About this exercise:
In the data below, reproduce everything exactly except the images.

Source material:
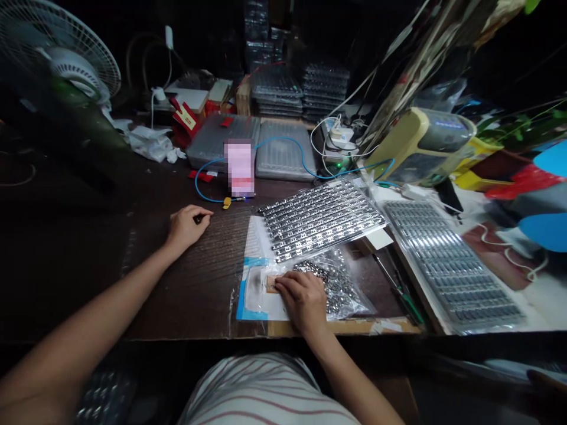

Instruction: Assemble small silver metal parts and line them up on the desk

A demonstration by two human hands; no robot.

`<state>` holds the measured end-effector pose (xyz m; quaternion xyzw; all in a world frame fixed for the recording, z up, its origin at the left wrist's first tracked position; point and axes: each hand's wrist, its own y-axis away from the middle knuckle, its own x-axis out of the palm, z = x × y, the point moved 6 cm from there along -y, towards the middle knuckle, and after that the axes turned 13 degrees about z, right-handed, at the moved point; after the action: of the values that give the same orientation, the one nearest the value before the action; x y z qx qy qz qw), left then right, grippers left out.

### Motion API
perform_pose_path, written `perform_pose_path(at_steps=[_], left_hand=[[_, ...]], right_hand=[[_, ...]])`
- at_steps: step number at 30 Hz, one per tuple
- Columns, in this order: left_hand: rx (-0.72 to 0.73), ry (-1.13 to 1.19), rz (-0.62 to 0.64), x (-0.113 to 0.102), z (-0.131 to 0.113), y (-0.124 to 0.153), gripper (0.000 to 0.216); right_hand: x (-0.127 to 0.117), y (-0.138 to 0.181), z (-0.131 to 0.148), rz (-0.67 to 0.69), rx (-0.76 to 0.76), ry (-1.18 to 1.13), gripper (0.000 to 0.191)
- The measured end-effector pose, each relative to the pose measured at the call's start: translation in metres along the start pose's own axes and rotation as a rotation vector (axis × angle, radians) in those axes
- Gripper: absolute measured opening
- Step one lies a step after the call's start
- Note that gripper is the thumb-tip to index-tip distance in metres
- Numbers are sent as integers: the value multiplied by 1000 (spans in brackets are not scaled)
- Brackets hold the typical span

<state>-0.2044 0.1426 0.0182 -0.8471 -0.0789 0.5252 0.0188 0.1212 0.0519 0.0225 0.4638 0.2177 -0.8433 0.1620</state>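
My left hand [188, 227] rests on the dark table with its fingers curled into a pinch. A small dark spot shows between thumb and fingers, and I cannot tell what it is. My right hand [305, 300] is closed, its fingertips at a small orange-brown square [270, 284] on a blue-and-white card [253, 310]. Whatever those fingertips hold is too small to make out. Beside and partly behind this hand lies a clear bag [348, 292] of many small shiny metal parts. Above it sits a clear tray [323, 218] with rows of metal pieces.
A second filled tray [456, 268] lies to the right. A green-handled screwdriver [410, 304] is near the front edge. Behind are a phone-like pixelated item [240, 168], a blue cable [305, 159], closed trays [286, 150] and a yellow machine [411, 147]. A fan [66, 59] stands at left.
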Motion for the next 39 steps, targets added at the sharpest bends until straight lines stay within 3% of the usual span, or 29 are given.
perform_pose_path(at_steps=[3, 7, 11, 17, 23, 26, 29, 32, 35, 39], left_hand=[[39, -56, -1, 4, -21, -4, 20], [217, -4, 116, 27, -82, -32, 24], [173, -60, 168, 50, -121, -60, 21], [127, -119, 209, 59, -125, -65, 21], [139, -101, 220, 56, -128, -62, 18], [112, -23, 162, 46, -125, -60, 17], [151, 238, 154, 35, -119, -42, 24], [182, 491, 321, 37, -119, -5, 32], [193, 530, 422, 43, -130, 43, 24], [271, 432, 409, 56, -154, 92, 14]], right_hand=[[1, -1, 2, 8, -5, 19, 11], [-4, 1, 0, 7, 1, 72, 14], [-22, 11, -18, -30, 76, 220, 23], [-28, 20, -43, -10, 147, 257, 13], [-25, 18, -45, -68, 141, 185, 14], [-26, 21, -48, -114, 135, 136, 16], [-28, 23, -51, -144, 140, 82, 16], [-27, 23, -52, -135, 126, 43, 14], [-26, 21, -51, -114, 109, 30, 14], [-25, 21, -51, -93, 101, 23, 15]])
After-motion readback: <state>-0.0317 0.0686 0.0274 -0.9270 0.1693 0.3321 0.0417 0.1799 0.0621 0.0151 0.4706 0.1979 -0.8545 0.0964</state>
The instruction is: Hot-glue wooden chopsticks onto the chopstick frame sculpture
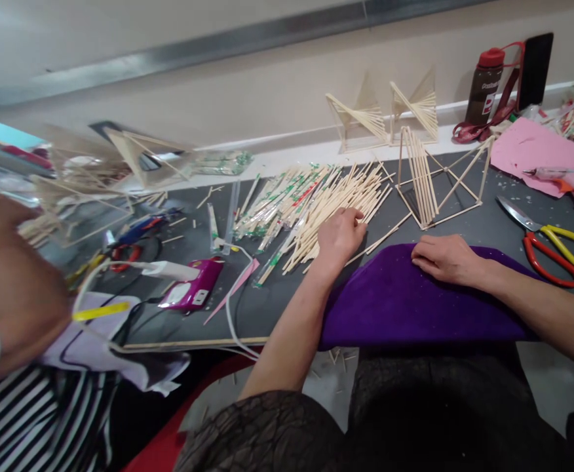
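My left hand [341,235] rests on the near right part of a pile of loose wooden sticks [350,193], its fingers curled in. Whether a stick is in its grip is hidden. On the purple cloth [415,308] at the table's front edge lies my right hand [447,257], fingers bent and pressed together; anything inside them is out of sight. Just beyond it stands a stick frame [429,183] of triangles with a fan of sticks on one side. A few single sticks lie between the pile and this frame.
Wrapped sticks [272,203] adjoin the pile. Scissors [542,236], a pink glue gun [569,180] and a bottle [486,85] are on the right. Two twisted stick models [358,118] stand by the wall. Left are a magenta device [198,285], cables and another person's blurred arm [16,282].
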Tool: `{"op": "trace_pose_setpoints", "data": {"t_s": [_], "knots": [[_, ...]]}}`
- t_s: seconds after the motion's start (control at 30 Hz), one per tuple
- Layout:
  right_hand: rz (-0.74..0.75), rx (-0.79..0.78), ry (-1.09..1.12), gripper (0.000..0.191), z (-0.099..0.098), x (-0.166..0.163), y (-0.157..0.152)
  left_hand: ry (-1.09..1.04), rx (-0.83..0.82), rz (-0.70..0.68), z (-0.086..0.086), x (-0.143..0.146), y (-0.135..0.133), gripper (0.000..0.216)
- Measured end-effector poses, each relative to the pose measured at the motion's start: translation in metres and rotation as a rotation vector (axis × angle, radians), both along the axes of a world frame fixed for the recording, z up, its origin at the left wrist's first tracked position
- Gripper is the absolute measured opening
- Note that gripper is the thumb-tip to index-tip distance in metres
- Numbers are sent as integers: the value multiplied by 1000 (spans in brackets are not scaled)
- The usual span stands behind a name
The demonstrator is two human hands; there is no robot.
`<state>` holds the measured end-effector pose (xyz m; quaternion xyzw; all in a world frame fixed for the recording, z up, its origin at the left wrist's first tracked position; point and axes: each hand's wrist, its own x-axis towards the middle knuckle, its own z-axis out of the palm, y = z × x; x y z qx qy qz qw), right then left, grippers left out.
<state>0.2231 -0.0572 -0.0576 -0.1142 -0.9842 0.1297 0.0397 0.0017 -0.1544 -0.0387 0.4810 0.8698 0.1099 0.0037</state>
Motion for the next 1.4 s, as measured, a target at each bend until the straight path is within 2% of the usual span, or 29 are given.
{"op": "trace_pose_setpoints", "data": {"t_s": [0.07,0.17,0.23,0.3,0.43,0.57,0.63,0.7,0.87,0.93,1.0,1.27,1.33,1.4], "knots": [[-4,3,-14,23,2,0,0,-45,0,-73,3,8,3,27],[-8,13,-26,24,3,0,-1,-101,-92,-172,3,17,10,22],[-10,14,-17,24,3,0,-1,-122,-128,-215,1,18,15,18],[-9,8,4,23,1,-1,0,-175,-96,-220,-4,15,17,16],[6,-16,44,24,-3,-1,0,-452,152,-103,-13,4,13,12],[13,-43,60,24,-5,-2,1,-934,473,-6,-10,1,8,21],[3,-81,86,23,-6,-3,1,-1139,550,2,-4,7,7,29],[-17,-168,150,21,-6,-3,3,-1255,561,-8,4,15,9,33],[-196,-600,469,20,-4,-4,6,-1352,519,-97,18,41,20,35],[-255,-759,524,21,-1,-4,7,-1363,528,-132,21,51,26,35],[-286,-854,535,22,1,-4,7,-1365,559,-151,22,59,33,34],[-373,-977,488,27,6,-3,11,-1415,608,-155,14,66,42,38],[-352,-916,462,28,7,-2,11,-1413,614,-153,11,66,39,37],[-315,-764,448,31,9,-1,11,-1414,618,-143,8,66,37,38]]}}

Output of the task:
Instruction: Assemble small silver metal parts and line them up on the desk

A demonstration by two human hands; no robot.

`<state>` holds the measured end-effector pose (xyz m; quaternion xyzw; all in a world frame fixed for the recording, z up, its origin at the left wrist's first tracked position; point and axes: each hand's wrist, its own y-axis away from the middle knuckle, its own x-axis out of the palm, z = x × y, the point moved 6 cm from there along -y, towards the middle knuckle, and after that the axes turned 13 degrees about z, right-handed, at the moved point; after the action: of the values that give the same orientation, the one nearest the value before the action; x y z qx qy qz qw), left then right, grippers left out.

### Motion API
perform_pose_path, written `perform_pose_path(at_steps=[_], left_hand=[[_, ...]], right_hand=[[_, ...]])`
- at_steps: step number at 30 Hz, one per tuple
- Columns, in this order: left_hand: rx (-0.72 to 0.73), ry (-1.13 to 1.19), rz (-0.62 to 0.64), x (-0.113 to 0.102), z (-0.131 to 0.113), y (-0.124 to 0.153), gripper (0.000 to 0.216); right_hand: x (-0.127 to 0.117), y (-0.138 to 0.181), z (-0.131 to 0.148), rz (-0.67 to 0.69), rx (-0.76 to 0.76), ry (-1.18 to 1.13), gripper (0.000 to 0.191)
- The measured end-effector pose, each relative to the pose measured at the call's start: translation in metres along the start pose's own axes and rotation as a rotation vector (axis × angle, radians) in those axes
- Gripper: absolute measured opening
- Step one lies a step after the call's start
- Note that gripper is the thumb-tip to index-tip distance in metres
- Numbers are sent as integers: the value multiplied by 1000 (spans in brackets are not scaled)
- Brackets hold the typical span

<state>-0.2044 0.1426 0.0182 -0.8471 -0.0789 0.5252 0.0188 0.1212 0.0519 0.0225 0.4638 0.2177 -0.8433 0.1620</state>
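My left hand [188, 227] rests on the dark table with its fingers curled into a pinch. A small dark spot shows between thumb and fingers, and I cannot tell what it is. My right hand [305, 300] is closed, its fingertips at a small orange-brown square [270, 284] on a blue-and-white card [253, 310]. Whatever those fingertips hold is too small to make out. Beside and partly behind this hand lies a clear bag [348, 292] of many small shiny metal parts. Above it sits a clear tray [323, 218] with rows of metal pieces.
A second filled tray [456, 268] lies to the right. A green-handled screwdriver [410, 304] is near the front edge. Behind are a phone-like pixelated item [240, 168], a blue cable [305, 159], closed trays [286, 150] and a yellow machine [411, 147]. A fan [66, 59] stands at left.
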Motion for the next 39 steps, targets added at the sharpest bends until straight lines stay within 3% of the usual span, or 29 are given.
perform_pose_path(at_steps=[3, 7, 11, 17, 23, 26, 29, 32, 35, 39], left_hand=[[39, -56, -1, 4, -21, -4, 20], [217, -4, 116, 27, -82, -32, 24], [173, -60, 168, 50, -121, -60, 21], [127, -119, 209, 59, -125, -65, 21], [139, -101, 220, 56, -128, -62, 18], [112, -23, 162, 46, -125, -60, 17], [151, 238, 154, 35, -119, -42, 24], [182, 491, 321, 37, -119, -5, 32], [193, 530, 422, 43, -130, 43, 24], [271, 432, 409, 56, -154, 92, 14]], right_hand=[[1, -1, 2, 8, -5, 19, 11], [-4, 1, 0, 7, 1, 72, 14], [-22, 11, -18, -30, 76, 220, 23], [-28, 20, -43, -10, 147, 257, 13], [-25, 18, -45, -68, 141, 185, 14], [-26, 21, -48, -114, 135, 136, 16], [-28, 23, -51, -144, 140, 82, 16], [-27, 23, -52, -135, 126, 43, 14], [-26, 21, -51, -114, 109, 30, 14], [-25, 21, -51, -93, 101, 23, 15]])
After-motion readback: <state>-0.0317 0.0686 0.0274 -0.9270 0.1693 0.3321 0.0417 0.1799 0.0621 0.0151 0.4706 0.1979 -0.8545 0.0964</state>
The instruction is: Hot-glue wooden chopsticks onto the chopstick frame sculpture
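My left hand [341,235] rests on the near right part of a pile of loose wooden sticks [350,193], its fingers curled in. Whether a stick is in its grip is hidden. On the purple cloth [415,308] at the table's front edge lies my right hand [447,257], fingers bent and pressed together; anything inside them is out of sight. Just beyond it stands a stick frame [429,183] of triangles with a fan of sticks on one side. A few single sticks lie between the pile and this frame.
Wrapped sticks [272,203] adjoin the pile. Scissors [542,236], a pink glue gun [569,180] and a bottle [486,85] are on the right. Two twisted stick models [358,118] stand by the wall. Left are a magenta device [198,285], cables and another person's blurred arm [16,282].
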Tool: `{"op": "trace_pose_setpoints", "data": {"t_s": [_], "knots": [[_, ...]]}}`
- t_s: seconds after the motion's start (control at 30 Hz), one per tuple
- Layout:
  right_hand: rz (-0.74..0.75), rx (-0.79..0.78), ry (-1.09..1.12), gripper (0.000..0.191), z (-0.099..0.098), x (-0.166..0.163), y (-0.157..0.152)
  left_hand: ry (-1.09..1.04), rx (-0.83..0.82), rz (-0.70..0.68), z (-0.086..0.086), x (-0.143..0.146), y (-0.135..0.133), gripper (0.000..0.216)
- Measured end-effector poses, each relative to the pose measured at the motion's start: translation in metres and rotation as a rotation vector (axis × angle, radians), both along the axes of a world frame fixed for the recording, z up, its origin at the left wrist's first tracked position
- Gripper is the absolute measured opening
- Note that gripper is the thumb-tip to index-tip distance in metres
- Numbers are sent as integers: the value multiplied by 1000 (spans in brackets are not scaled)
- The usual span stands behind a name
The demonstrator is two human hands; there is no robot.
`<state>` holds the measured end-effector pose (xyz m; quaternion xyzw; all in a world frame fixed for the recording, z up, its origin at the left wrist's first tracked position; point and axes: each hand's wrist, its own x-axis towards the middle knuckle, its own z-axis out of the palm, y = z × x; x y z qx qy qz qw), right then left, grippers left out.
<state>0.2231 -0.0572 -0.0576 -0.1142 -0.9842 0.1297 0.0397 0.0017 -0.1544 -0.0387 0.4810 0.8698 0.1099 0.0037</state>
Motion for the next 1.4 s, as measured, a target at each bend until the straight path is within 2% of the usual span, or 29 are given.
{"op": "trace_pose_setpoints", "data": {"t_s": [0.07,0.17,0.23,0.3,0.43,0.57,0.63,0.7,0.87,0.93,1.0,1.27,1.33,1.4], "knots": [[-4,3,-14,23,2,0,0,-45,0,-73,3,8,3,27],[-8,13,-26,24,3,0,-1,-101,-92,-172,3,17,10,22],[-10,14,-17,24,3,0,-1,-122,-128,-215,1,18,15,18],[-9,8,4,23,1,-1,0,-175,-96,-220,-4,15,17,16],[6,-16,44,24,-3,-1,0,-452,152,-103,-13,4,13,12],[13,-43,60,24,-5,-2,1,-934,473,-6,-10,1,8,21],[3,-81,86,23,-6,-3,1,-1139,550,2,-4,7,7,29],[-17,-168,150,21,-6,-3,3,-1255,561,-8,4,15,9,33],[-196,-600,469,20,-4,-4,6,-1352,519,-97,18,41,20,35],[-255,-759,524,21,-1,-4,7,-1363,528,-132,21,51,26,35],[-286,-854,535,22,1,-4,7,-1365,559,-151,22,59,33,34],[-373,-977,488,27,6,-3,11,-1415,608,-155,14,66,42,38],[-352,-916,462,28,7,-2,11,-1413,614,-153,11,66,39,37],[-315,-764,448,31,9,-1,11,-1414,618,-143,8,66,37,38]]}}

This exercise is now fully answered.